Sunday, April 26, 2009

Gamer's Diary 2009-04-17

Between finishing taxes and working overtime, didn't have time to game much until last night.

Amazon recently had Mirror's Edge for $20 USD as its Video Game Deal of the Day, so I picked it up. Sadly, they'd already sold out of the Xbox 360 version, so I ended up with a PC copy.

I also picked up Bully: Scholarship Edition for the 360 at the same time, as it was also $20 USD and the folks at Rebel FM Game Club recommended it.

The package from Amazon arrived yesterday, and while I waited for Mirror's Edge to finish installing, I put Bully in the 360 and started it up.

Rockstar is known for mining pop culture, especially movies, for its games. Grand Theft Auto and The Warriors are good examples of this. With Bully they appear to be tapping into any number of movies, television series, and books about teens and high school. The developers have mentioned movies like Sixteen Candles and books like The Catcher in the Rye.
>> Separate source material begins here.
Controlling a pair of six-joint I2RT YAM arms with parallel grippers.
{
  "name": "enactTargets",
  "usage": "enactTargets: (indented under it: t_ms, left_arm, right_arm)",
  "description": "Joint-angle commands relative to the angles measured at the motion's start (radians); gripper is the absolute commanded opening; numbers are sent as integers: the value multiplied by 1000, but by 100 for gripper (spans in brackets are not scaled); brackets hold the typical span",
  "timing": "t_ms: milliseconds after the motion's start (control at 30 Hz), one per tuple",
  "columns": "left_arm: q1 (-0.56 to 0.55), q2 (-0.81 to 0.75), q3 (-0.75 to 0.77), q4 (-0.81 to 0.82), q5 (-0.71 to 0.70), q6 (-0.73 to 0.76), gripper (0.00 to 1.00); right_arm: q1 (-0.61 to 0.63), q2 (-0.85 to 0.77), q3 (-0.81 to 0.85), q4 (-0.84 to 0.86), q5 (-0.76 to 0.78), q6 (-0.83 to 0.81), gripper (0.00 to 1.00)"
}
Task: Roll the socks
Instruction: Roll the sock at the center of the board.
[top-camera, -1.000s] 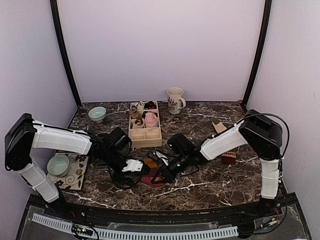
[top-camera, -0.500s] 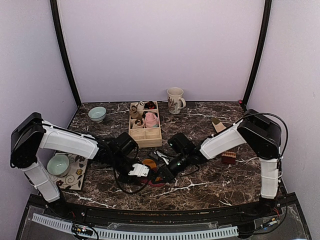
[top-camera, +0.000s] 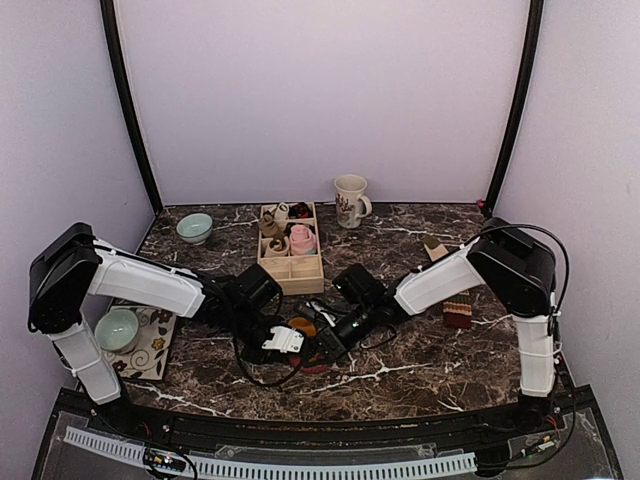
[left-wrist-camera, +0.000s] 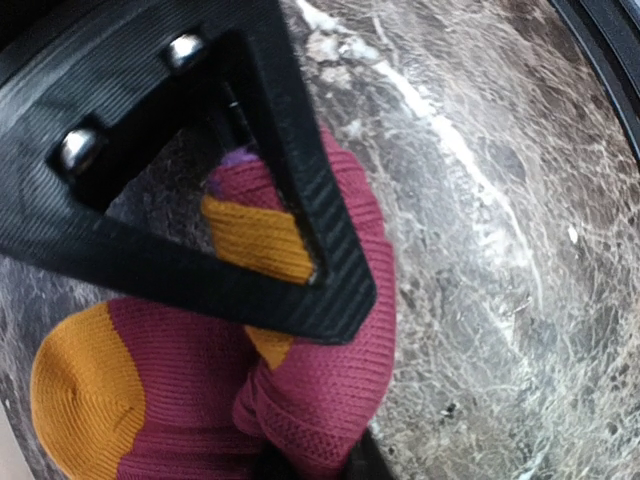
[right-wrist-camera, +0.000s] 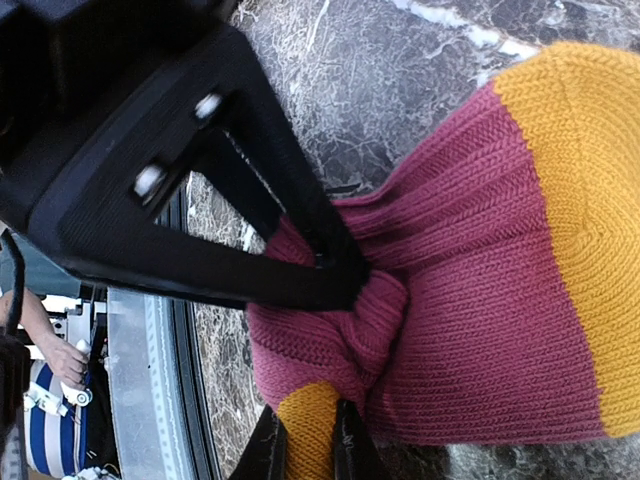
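The striped socks (top-camera: 299, 325) lie mid-table as a maroon and orange bunch between both arms. In the left wrist view the socks (left-wrist-camera: 335, 385) fill the lower left, and my left gripper (left-wrist-camera: 310, 464) is shut on a folded maroon edge. In the right wrist view the socks (right-wrist-camera: 480, 330) spread to the right, and my right gripper (right-wrist-camera: 305, 446) is shut on an orange and maroon fold at their near end. From above, the left gripper (top-camera: 287, 341) and the right gripper (top-camera: 325, 340) sit close together over the socks and hide most of them.
A wooden divided box (top-camera: 291, 272) behind the socks holds a pink bundle (top-camera: 302, 238) and beige items. A mug (top-camera: 350, 200) stands at the back and a pale green bowl (top-camera: 194, 227) at the back left. Another bowl (top-camera: 117, 329) sits on a patterned mat (top-camera: 152, 352). A brown block (top-camera: 457, 315) lies to the right.
My left arm has moved right onto the socks and its gripper has gone from open to shut on them. The right gripper has kept its hold, shifting slightly.
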Motion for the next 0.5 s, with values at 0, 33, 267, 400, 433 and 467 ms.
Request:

The player will find all the usual cliques here: the jocks, the nerds, the preppies, and so on. Rockstar establishes the player's character in the first scene: an angry, alienated teen kicked out of other private schools being sent to the bottom-of-the-barrel Bulworth Academy by his divorced mother and her smarmy new fiancée. I'm only an hour or so in, but he's already gotten into fights with the rough crowd.

I'm expecting a lot from this one.

Mirror's Edge required only minor video adjustments to run well on my PC, and it looks great. I was playing it within five minutes of completing the installation.

For some reason, I find the actual game far easier to play than I did the demo. And once I get going on the free-running, I get a sense of 'flow' similar to the one I get when performing at the limits of my abilities in a sport or when dancing in the groove. Excellent!

Much has been made of the awkwardness of the combat system, but I haven't encountered it yet. Perhaps that's because I escape and evade whenever possible, only fighting when it's unavoidable. Or perhaps it's because I haven't needed to fight much yet.

Anyway, I think that after I finish the game and the time trial DLC, I'll probably go back and replay them. Not because I'm a perfectionist, I'm not, but because by becoming skilled enough to move through an entire level without stopping, I should get that feeling of flow for minutes at a time.

Love the art style. The predominance of blues and greys, of concrete and hard, shiny surfaces gives it the kind of totalitarian futuristic vibe one gets from the Citadel in Half-Life 2, and the architecture in movies like Conquest of the Planet of the Apes or Equilibrium.